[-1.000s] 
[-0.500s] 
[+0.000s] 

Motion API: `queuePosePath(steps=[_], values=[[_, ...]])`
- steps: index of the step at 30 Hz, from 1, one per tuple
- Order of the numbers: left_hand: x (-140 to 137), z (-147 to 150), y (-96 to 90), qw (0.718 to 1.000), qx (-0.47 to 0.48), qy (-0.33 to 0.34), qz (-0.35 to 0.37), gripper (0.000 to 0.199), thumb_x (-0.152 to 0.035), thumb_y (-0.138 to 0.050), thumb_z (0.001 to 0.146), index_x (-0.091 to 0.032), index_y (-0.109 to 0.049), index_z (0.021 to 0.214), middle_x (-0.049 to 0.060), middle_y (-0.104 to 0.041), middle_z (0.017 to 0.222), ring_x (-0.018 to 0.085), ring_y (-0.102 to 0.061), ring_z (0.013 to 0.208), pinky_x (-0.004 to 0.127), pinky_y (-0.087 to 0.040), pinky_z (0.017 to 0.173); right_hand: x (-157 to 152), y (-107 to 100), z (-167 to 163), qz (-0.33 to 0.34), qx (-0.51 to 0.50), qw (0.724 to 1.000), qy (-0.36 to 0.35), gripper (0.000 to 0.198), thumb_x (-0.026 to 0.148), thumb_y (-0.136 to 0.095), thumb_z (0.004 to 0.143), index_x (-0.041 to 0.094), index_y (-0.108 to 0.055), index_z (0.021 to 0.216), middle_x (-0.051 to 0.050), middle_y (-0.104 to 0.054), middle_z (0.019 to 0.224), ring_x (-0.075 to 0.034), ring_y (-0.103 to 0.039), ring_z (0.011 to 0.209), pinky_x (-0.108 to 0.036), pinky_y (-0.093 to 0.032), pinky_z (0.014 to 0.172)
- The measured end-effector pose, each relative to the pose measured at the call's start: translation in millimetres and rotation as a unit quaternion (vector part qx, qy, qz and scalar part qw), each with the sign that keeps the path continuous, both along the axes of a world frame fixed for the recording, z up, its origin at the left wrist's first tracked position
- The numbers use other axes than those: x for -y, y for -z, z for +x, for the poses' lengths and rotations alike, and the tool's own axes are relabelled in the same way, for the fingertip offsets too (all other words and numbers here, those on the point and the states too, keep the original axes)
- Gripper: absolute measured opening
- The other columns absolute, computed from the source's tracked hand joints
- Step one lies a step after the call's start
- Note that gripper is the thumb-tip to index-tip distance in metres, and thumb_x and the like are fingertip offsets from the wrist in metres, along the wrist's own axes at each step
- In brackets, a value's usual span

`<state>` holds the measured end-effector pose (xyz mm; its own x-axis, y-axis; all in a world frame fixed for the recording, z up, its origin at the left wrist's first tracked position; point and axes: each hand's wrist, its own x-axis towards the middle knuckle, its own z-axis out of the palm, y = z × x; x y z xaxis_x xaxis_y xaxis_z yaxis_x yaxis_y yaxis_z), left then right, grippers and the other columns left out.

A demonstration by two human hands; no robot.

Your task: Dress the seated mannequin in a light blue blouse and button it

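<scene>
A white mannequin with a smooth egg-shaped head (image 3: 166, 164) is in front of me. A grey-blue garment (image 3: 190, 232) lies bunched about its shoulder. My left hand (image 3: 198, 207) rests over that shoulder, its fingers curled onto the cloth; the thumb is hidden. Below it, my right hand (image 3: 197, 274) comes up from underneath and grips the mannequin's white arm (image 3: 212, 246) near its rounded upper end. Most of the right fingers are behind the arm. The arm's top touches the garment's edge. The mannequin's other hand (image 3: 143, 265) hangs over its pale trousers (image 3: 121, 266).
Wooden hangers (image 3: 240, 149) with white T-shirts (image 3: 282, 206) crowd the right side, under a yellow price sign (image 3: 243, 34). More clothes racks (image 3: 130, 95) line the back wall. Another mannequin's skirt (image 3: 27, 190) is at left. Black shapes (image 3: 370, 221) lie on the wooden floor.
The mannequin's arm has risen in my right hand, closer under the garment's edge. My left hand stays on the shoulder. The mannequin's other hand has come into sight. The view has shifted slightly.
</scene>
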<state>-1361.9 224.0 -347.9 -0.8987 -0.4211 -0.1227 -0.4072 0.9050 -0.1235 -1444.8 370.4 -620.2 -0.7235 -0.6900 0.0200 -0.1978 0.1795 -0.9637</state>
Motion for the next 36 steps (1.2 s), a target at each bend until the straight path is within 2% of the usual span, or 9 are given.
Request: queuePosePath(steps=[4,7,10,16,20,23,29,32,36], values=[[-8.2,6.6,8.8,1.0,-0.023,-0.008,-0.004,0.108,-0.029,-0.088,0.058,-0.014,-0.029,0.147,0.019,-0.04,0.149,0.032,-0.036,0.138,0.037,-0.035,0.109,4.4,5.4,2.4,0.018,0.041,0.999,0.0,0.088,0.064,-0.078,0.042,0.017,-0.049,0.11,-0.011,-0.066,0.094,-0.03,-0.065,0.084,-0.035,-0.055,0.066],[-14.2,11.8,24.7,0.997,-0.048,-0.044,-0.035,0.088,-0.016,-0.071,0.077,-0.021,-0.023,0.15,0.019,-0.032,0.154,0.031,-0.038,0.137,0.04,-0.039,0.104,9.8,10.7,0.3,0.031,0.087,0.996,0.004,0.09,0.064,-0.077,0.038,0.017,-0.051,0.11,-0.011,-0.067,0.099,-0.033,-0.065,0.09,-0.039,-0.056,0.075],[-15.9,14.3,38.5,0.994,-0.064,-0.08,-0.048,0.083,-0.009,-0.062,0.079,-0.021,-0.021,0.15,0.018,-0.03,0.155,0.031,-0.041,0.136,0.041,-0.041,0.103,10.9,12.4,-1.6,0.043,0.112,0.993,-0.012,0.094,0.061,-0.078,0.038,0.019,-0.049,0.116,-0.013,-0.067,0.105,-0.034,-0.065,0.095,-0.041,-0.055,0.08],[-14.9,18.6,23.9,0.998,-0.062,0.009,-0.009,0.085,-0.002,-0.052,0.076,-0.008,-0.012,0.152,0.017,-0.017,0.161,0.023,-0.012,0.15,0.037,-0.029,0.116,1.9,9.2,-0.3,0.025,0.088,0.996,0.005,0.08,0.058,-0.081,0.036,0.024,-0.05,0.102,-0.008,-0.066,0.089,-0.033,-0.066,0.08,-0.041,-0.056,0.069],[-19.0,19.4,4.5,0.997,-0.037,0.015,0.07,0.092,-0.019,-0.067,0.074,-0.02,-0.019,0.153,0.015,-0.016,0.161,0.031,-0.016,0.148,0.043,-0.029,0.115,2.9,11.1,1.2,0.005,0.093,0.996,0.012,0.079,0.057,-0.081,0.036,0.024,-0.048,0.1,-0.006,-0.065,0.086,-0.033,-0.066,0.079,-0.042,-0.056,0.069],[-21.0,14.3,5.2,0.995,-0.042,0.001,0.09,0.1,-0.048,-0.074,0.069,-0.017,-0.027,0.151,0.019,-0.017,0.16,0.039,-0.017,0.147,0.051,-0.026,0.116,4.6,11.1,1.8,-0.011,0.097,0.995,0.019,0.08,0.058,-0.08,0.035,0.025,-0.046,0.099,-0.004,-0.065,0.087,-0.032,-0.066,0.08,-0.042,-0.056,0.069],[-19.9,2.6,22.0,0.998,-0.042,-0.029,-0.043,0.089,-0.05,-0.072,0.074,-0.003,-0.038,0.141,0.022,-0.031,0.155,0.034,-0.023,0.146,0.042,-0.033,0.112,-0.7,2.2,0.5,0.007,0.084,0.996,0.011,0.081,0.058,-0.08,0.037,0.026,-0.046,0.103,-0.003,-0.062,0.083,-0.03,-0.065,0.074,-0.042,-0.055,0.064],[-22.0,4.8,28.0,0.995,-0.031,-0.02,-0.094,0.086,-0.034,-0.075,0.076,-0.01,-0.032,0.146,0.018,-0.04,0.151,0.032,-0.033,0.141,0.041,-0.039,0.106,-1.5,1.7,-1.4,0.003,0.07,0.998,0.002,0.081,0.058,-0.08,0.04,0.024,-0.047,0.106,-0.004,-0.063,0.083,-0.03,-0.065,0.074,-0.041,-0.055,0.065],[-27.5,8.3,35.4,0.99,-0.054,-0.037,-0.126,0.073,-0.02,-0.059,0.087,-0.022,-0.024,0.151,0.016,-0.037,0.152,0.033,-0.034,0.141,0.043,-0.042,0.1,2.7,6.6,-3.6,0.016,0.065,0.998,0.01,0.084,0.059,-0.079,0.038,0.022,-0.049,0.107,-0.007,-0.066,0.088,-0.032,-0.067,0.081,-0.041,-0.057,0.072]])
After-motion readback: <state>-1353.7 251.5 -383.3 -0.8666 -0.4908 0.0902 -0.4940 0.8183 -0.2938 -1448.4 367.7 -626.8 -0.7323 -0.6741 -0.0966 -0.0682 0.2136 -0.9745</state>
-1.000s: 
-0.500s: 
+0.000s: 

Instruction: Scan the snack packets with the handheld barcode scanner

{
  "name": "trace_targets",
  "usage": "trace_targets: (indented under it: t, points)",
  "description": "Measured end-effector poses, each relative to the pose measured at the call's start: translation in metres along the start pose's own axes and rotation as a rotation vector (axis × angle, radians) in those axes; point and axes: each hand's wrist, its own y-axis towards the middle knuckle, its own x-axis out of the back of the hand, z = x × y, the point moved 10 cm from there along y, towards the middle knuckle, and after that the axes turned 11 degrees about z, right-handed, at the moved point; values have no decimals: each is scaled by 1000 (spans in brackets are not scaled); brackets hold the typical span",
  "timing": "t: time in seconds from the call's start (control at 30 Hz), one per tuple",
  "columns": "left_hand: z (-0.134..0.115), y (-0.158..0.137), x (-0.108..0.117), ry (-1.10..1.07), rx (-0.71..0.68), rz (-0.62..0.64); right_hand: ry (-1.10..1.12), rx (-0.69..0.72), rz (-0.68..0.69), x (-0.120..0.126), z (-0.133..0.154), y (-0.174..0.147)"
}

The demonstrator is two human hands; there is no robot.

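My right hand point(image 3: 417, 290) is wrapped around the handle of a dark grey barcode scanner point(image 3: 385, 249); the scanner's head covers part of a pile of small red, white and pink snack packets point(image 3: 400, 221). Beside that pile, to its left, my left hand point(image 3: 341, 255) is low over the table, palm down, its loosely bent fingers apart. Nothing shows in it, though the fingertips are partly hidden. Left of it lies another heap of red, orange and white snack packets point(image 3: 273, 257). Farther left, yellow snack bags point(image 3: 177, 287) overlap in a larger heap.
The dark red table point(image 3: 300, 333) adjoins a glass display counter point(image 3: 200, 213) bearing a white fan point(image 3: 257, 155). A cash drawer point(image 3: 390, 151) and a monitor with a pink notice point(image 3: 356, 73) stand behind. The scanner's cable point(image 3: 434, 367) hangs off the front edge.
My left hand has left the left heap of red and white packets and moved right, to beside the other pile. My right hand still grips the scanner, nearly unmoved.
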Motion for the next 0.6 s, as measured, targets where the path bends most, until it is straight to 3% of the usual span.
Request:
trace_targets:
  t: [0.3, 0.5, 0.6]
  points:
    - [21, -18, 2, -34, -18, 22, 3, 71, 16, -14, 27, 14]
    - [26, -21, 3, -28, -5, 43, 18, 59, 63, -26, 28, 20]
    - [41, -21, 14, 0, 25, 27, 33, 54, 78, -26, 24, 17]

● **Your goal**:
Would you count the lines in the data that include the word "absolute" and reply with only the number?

● **Finished task**:
2